Num tempo de permissão para brincar na rua até a hora de dormir, um grupo de crianças
Num tempo de permissão para brincar na rua até a hora de dormir, um grupo de crianças e jovens brincava com bola. O divertimento começou com a “Queimada” e a bola atingiu fortemente uma das que participavam. Essa saiu furiosa da brincadeira e ficou observando o grupo que tentava continuar, sentada numa mureta baixa, que apenas delimitava o terreno ao redor da casa. Na sequência, iniciaram a “Maria Viola, com quem está a bola”, dando-lhe a oportunidade de denunciar o portador da mesma. A brincadeira ficou sem graça e todas desistiram da rua, dirigindo-se às próprias casas. A denunciante era a Nara Vania de Andrade, minha prima e companheira de infância, ternamente amada quando participava ativamente dos jogos e raivosamente odiada todas as vezes que se colocava nesta situação de “estraga prazeres”. É claro que a situação acima descrita nem sempre definia nossos comportamentos, mas essa noite permanece viva para mim, como se não tivesse passado tanto tempo! E daquele trio “sempre juntas” que tanto brincava quanto brigava só eu fiquei: ontem enterramos Nara, a segunda a partir; a primeira foi minha irmã Inara. Ambas vítimas de enfarto fulminante, quando o desfecho inesperado pega todos de surpresa para encarar de frente a separação definitiva.

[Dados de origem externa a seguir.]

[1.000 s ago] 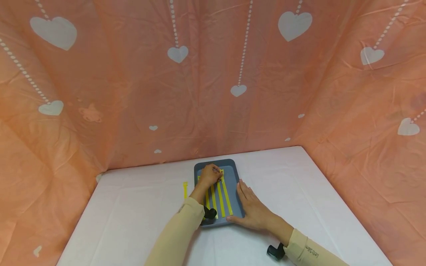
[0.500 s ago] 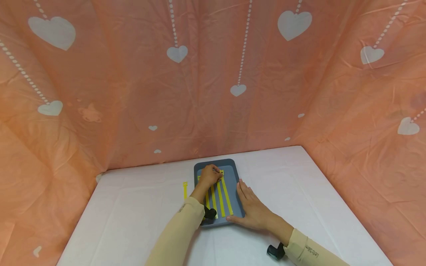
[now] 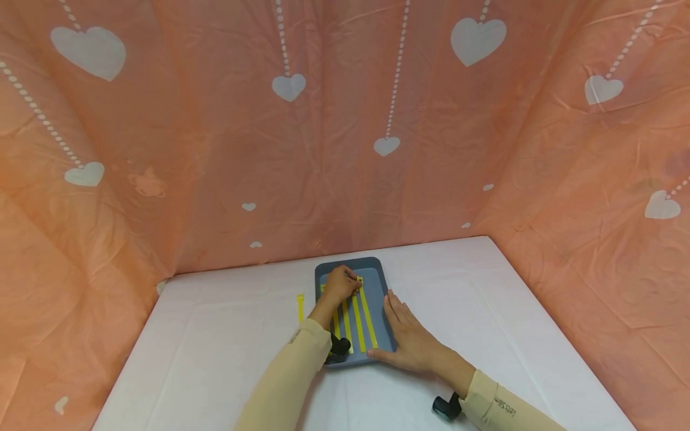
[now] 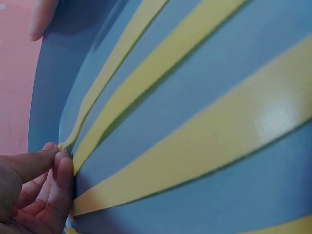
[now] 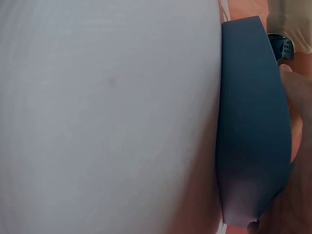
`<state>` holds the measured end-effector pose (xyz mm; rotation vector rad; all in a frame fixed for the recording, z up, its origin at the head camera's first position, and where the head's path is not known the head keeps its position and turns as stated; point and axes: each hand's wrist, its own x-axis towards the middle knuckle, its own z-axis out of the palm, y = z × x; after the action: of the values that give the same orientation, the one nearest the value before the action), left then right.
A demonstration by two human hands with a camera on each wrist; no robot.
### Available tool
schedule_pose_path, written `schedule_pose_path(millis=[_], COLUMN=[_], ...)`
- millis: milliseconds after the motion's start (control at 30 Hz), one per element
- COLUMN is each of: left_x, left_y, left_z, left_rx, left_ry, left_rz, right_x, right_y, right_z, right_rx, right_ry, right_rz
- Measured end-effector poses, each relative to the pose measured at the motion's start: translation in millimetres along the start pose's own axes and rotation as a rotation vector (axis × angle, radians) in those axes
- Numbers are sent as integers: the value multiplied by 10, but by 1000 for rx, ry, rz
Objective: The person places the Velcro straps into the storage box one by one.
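Observation:
A blue-grey tray [image 3: 383,323] lies on the white table, with several yellow hook-and-loop cable ties laid lengthwise in it. Reaching over the tray, my left hand [image 3: 341,284] pinches the far end of the rightmost cable tie [image 3: 368,317]. In the left wrist view the thumb and fingertips of that hand [image 4: 41,187] meet at the tie's end [image 4: 83,114], beside the tray wall. My right hand [image 3: 412,344] lies along the tray's right side, fingers extended and thumb at the near corner. The right wrist view shows the tray's dark outer wall [image 5: 253,117].
Left of the tray, another yellow cable tie [image 3: 300,308] lies on the white tablecloth [image 3: 226,347]. Peach curtains [image 3: 334,179] with white hearts stand behind the table and on both sides. My left forearm and its black wrist camera [image 3: 338,347] cover the tray's near left part.

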<state>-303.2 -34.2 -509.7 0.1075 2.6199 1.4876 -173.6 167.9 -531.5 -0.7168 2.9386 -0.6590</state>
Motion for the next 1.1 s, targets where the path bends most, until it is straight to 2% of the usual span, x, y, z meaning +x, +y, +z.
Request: schedule_pose_path(millis=[267, 567, 767, 933, 1100], left_x=[-4, -30, -29, -41, -69], left_y=[-8, -13, 20, 55, 81], left_z=[-1, -25, -44, -105, -222], left_rx=[-1, 20, 3, -32, -23], left_ry=[9, 16, 10, -17, -43], left_rz=[20, 75, 69, 67, 67], right_x=[6, 5, 1, 0, 2], right_y=[3, 13, 14, 13, 13], right_z=[-4, 17, 15, 6, 7], right_rx=[-7, 19, 7, 11, 12], right_ry=[0, 21, 5, 5, -1], right_rz=[-5, -27, -15, -15, -6])
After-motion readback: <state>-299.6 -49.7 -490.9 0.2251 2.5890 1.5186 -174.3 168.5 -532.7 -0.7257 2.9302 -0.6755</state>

Ontem, ao me despedir de Nara Vania de Andrade, senti duplamente sua falta, pois constatei que perdi minha companheira de canto. Em situações anteriores, eu contava com o apoio da sua voz forte e afinada para as execuções musicais que sempre acontecem familiarmente, pois pertencemos a um grupo altamente ligado à musica.
Lembrar-nos da Nara é recordar a adolescente que se viu aprisionada no amor e na sedução. É bom esclarecer o que consideramos como seduçã é um jogo, caçada silenciosa entre dois olhares, captura numa rede perigosa de palavras, jogo arriscado e fascinante onde o vencedor não sabe o que fazer de seu troféu e o perdedor só sabe que perdeu seu rumo, um jogo cuja única possibilidade de empate se chama amor. Será o seduzido um perdedor? É o seduzido que se expressa na poesia, na literatura, nos consultórios. É o seduzido que tenta compreender a transformação que se deu nele ao mesmo tempo em que tenta entender o poder do olhar sedutor. O seduzido é alguém que perde o rumo e tem que se guiar, nas brumas de uma infância revisitada, pela bússola do olhar sedutor. Se ganhar é conquistar a possibilidade de produzir e perder, seu oposto, o processo que absorve o seduzido na tentativa de retomar o rumo perdido só pode se referir ao ganho. Não podemos afirmar que o seduzido ame o sedutor – ele é seu prisioneiro e as tentativas repetitivas de conquistar o sedutor nada mais são do que a esperança de liberação do seduzido.